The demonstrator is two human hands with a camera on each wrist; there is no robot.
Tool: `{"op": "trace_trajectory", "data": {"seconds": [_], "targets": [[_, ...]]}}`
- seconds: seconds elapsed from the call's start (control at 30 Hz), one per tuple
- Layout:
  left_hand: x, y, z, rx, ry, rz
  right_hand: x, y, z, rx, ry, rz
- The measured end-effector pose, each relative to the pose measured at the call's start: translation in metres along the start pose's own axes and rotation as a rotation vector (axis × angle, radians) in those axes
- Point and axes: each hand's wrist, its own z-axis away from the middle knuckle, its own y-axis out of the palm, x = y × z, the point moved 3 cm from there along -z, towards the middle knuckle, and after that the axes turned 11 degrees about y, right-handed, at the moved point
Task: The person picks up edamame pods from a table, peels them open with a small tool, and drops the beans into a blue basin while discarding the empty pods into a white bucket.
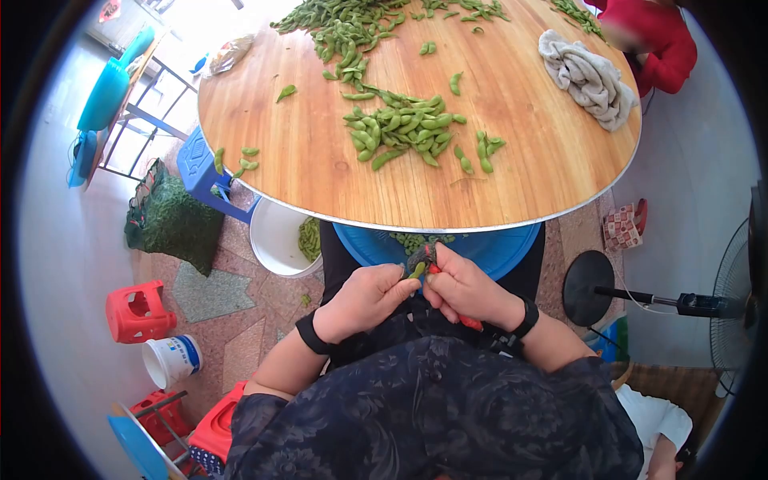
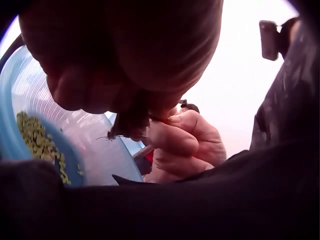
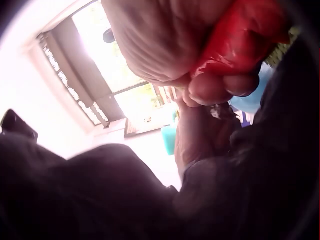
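Observation:
Both hands meet over my lap, just in front of the table edge. Between the fingertips of my left hand is a green soybean pod. My right hand grips a red-handled tool, its glossy red part filling the palm in the right wrist view. A dark grey piece shows between the hands at the pod; what it is I cannot tell. Below them a blue basin holds shelled beans. The tool's working end is mostly hidden by fingers.
Pods lie heaped on the round wooden table, near a crumpled cloth. Left of my legs stand a white bucket with pods, a blue stool and a green net sack. A fan stands at right.

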Motion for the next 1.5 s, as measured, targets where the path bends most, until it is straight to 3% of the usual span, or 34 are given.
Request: {"op": "trace_trajectory", "data": {"seconds": [0.03,0.07,0.1,0.17,0.2,0.23,0.3,0.33,0.37,0.43,0.5,0.57,0.6,0.67,0.7,0.77,0.87,0.9,0.93,0.97,1.1,1.3,1.37,1.43,1.5], "targets": [[0.007,0.006,0.002,0.078,-0.164,0.365,-0.001,-0.001,0.0,-0.002,0.001,-0.006],[0.012,0.013,0.005,0.153,-0.328,0.728,-0.003,0.0,-0.001,0.115,0.078,-0.216],[0.02,0.016,0.006,0.157,-0.327,0.726,-0.005,0.001,-0.001,0.234,0.151,-0.425],[0.027,0.031,0.013,0.249,-0.561,1.74,-0.011,0.001,-0.003,0.319,0.167,-0.577],[0.025,0.036,0.011,0.231,-0.56,1.835,-0.012,0.002,-0.004,0.406,0.185,-0.722],[0.025,0.036,0.008,0.234,-0.559,1.833,-0.011,0.001,-0.005,0.405,0.181,-0.722],[0.032,0.028,0.0,0.203,-0.451,0.911,-0.012,-0.006,-0.007,0.18,0.156,-0.638],[0.023,0.024,-0.007,0.038,-0.243,0.66,-0.014,-0.007,-0.008,0.173,0.152,-0.641],[0.019,0.019,-0.009,0.043,-0.242,0.663,-0.016,-0.007,-0.009,0.138,0.149,-0.621],[0.008,0.0,-0.014,-0.023,0.034,-0.012,-0.017,-0.005,-0.012,0.108,0.147,-0.595],[0.008,0.004,-0.016,-0.059,0.131,-0.049,-0.015,-0.003,-0.014,0.038,0.093,-0.57],[0.017,0.012,-0.014,-0.055,-0.15,0.254,-0.016,-0.003,-0.015,0.025,0.08,-0.572],[0.02,0.013,-0.014,-0.053,-0.152,0.253,-0.016,-0.003,-0.016,0.006,0.068,-0.573],[0.032,0.023,-0.011,-0.003,-0.565,0.919,-0.017,-0.005,-0.018,0.022,0.081,-0.596],[0.033,0.022,-0.01,0.0,-0.566,0.92,-0.018,-0.006,-0.018,0.036,0.093,-0.617],[0.031,0.028,-0.009,-0.027,-0.707,1.48,-0.02,-0.009,-0.019,0.058,0.119,-0.647],[0.03,0.034,-0.011,-0.068,-0.736,1.518,-0.023,-0.019,-0.022,0.08,0.161,-0.595],[0.031,0.036,-0.012,-0.067,-0.736,1.518,-0.025,-0.021,-0.024,0.081,0.175,-0.51],[0.035,0.036,-0.012,-0.014,-0.722,1.265,-0.028,-0.022,-0.027,0.081,0.175,-0.511],[0.038,0.035,-0.012,0.036,-0.702,1.013,-0.031,-0.024,-0.029,-0.045,0.148,-0.353],[0.04,0.033,-0.015,0.088,-0.659,0.748,-0.025,-0.031,-0.031,-0.305,0.044,0.08],[0.042,0.034,-0.017,0.141,-0.458,0.564,-0.019,-0.039,-0.041,-0.216,0.0,0.228],[0.039,0.035,-0.018,0.16,-0.243,0.385,-0.018,-0.04,-0.043,-0.215,0.011,0.251],[0.043,0.036,-0.018,0.156,-0.24,0.363,-0.023,-0.042,-0.047,-0.211,0.018,0.279],[0.044,0.033,-0.02,0.147,-0.237,0.337,-0.028,-0.052,-0.052,-0.542,-0.247,0.693]]}}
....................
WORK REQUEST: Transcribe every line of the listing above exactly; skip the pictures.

RESPONSE BELOW:
The demonstrator is two human hands with a camera on each wrist; there is no robot.
Tool: `{"op": "trace_trajectory", "data": {"seconds": [_], "targets": [[_, ...]]}}`
- seconds: seconds elapsed from the call's start (control at 30 Hz), one per tuple
- Layout:
  left_hand: x, y, z, rx, ry, rz
  right_hand: x, y, z, rx, ry, rz
- The measured end-effector pose, each relative to the pose measured at the call's start: translation in metres along the start pose's own axes and rotation as a rotation vector (axis × angle, radians) in those axes
- Point and axes: each hand's wrist, its own z-axis away from the middle knuckle, its own y-axis out of the palm, x = y × z, the point moved 3 cm from there along -z, towards the middle knuckle, and after that the axes turned 11 degrees about y, right-handed, at the moved point
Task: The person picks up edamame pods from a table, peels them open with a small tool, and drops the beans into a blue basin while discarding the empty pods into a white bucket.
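Observation:
Both hands meet over my lap, just in front of the table edge. Between the fingertips of my left hand is a green soybean pod. My right hand grips a red-handled tool, its glossy red part filling the palm in the right wrist view. A dark grey piece shows between the hands at the pod; what it is I cannot tell. Below them a blue basin holds shelled beans. The tool's working end is mostly hidden by fingers.
Pods lie heaped on the round wooden table, near a crumpled cloth. Left of my legs stand a white bucket with pods, a blue stool and a green net sack. A fan stands at right.
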
Motion for the next 1.5 s, as measured, targets where the path bends most, until it is straight to 3% of the usual span, or 34 are given.
Request: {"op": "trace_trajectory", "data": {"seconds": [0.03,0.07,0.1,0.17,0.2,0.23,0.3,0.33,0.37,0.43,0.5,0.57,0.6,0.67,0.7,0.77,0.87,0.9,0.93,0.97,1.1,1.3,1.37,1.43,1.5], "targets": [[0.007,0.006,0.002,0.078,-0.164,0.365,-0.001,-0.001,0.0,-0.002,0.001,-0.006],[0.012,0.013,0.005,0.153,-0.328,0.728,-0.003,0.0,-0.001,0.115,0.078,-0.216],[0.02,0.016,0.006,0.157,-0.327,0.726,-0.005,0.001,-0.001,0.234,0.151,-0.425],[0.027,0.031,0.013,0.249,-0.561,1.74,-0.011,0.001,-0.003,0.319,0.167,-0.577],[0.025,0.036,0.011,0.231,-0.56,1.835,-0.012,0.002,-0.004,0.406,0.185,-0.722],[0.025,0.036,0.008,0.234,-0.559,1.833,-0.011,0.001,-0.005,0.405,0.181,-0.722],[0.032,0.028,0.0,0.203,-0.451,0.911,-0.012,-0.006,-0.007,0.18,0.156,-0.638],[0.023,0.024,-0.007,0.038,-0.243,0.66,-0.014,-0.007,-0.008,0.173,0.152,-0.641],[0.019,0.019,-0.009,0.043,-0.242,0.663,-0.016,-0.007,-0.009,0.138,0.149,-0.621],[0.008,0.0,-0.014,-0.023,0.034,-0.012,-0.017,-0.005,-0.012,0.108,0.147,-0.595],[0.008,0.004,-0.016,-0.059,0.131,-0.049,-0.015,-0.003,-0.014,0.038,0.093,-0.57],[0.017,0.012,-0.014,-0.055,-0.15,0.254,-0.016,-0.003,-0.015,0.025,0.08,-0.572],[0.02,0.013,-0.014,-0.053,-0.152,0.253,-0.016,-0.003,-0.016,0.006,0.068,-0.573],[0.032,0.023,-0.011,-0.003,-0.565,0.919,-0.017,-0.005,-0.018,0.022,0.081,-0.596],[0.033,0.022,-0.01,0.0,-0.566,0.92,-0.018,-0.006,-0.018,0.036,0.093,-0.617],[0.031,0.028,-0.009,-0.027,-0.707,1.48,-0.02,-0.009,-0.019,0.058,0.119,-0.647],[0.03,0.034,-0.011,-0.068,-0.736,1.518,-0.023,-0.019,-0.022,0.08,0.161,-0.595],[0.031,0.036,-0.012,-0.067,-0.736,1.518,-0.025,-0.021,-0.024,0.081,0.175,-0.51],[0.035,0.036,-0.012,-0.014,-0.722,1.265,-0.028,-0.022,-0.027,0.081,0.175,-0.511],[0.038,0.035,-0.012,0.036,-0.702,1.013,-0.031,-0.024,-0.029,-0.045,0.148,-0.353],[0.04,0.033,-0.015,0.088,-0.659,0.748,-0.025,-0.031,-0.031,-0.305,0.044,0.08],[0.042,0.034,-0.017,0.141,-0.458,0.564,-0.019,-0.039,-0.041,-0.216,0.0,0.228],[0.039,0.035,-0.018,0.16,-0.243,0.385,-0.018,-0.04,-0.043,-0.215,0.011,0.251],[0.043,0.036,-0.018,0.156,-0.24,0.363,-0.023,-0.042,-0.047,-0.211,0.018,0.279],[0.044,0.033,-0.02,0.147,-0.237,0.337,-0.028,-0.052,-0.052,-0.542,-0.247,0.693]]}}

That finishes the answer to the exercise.